Eine sofortige und vollständige Symptomremission nach MVD über einen lateralen superioren zerebellären Zugang wurde berichtet. Bei einer Nachbeobachtungszeit von 24 bzw. 17 Monaten trat kein Rezidiv auf 1). Bei Patienten mit bestätigter neurovaskulärer Kompression im MRT kann die MVD eine wertvolle Behandlungsoption sein.

Es wurde kürzlich berichtet, dass Betablocker (Propranolol, Timolol, Betaxolol) die Symptome des SOM durch Verringerung der Blutdruckamplitude lindern könnten. Vergleichende Studien mit der Standardmedikation sind eine zukünftige Aufgabe.

Da SOM eine seltene Erkrankung ist, ist die Durchführung randomisierter kontrollierter Studien (RCT) schwierig.

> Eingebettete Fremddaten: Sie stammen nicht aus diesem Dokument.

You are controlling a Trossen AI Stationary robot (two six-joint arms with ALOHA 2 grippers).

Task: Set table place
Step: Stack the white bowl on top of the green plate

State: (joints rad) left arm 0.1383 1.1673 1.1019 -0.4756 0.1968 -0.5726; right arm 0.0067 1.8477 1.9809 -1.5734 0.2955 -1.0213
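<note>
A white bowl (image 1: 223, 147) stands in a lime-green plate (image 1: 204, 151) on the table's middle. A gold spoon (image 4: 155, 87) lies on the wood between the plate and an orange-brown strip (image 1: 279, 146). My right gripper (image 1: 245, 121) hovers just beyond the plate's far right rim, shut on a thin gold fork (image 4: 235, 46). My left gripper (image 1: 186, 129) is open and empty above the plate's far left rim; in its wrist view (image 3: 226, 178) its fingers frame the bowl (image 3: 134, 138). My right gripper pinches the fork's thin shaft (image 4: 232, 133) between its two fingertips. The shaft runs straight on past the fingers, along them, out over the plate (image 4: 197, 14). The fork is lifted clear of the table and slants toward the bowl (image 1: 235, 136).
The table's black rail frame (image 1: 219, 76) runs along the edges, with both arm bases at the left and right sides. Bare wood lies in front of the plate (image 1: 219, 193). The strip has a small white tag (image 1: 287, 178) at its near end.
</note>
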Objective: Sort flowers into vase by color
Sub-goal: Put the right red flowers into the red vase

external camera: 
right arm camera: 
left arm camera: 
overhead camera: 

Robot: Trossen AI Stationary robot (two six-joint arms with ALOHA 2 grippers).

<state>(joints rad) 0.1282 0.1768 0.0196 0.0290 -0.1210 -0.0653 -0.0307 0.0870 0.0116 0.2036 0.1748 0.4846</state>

Neben der Schwierigkeit, ausreichend Patienten zu rekrutieren, ist der Verlauf der Symptome unvorhersehbar und schwankend, was eine objektive Bewertung der Wirksamkeit vorhandener Medikamente erschwert. Zur Etablierung von Behandlungsprotokollen sind multizentrische Studien und die Einrichtung von Patientenregistern erforderlich.


  1. Gurnani B, et al. Nystagmus and Abnormal Eye Movements: A Comprehensive Review of Types, Causes, and Diagnostic Approaches. Clinical Ophthalmology. 2025;19:1617-1642.